• **Work task**
What is needed is an exact copy of the lines from the one containing "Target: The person" through the final line of the material below.

• **Available data**
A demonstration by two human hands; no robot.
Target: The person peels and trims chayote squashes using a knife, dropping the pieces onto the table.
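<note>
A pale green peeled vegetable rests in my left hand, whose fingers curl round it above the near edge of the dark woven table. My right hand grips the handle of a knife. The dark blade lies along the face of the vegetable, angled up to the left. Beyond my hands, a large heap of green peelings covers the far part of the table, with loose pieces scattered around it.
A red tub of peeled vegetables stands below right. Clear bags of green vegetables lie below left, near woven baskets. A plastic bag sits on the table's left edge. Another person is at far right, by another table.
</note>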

• **Task result**
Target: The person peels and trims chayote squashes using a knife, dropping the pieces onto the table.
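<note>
A pale green peeled vegetable rests in my left hand, whose fingers curl round it above the near edge of the dark woven table. My right hand grips the handle of a knife. The dark blade lies along the face of the vegetable, angled up to the left. Beyond my hands, a large heap of green peelings covers the far part of the table, with loose pieces scattered around it.
A red tub of peeled vegetables stands below right. Clear bags of green vegetables lie below left, near woven baskets. A plastic bag sits on the table's left edge. Another person is at far right, by another table.
</note>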

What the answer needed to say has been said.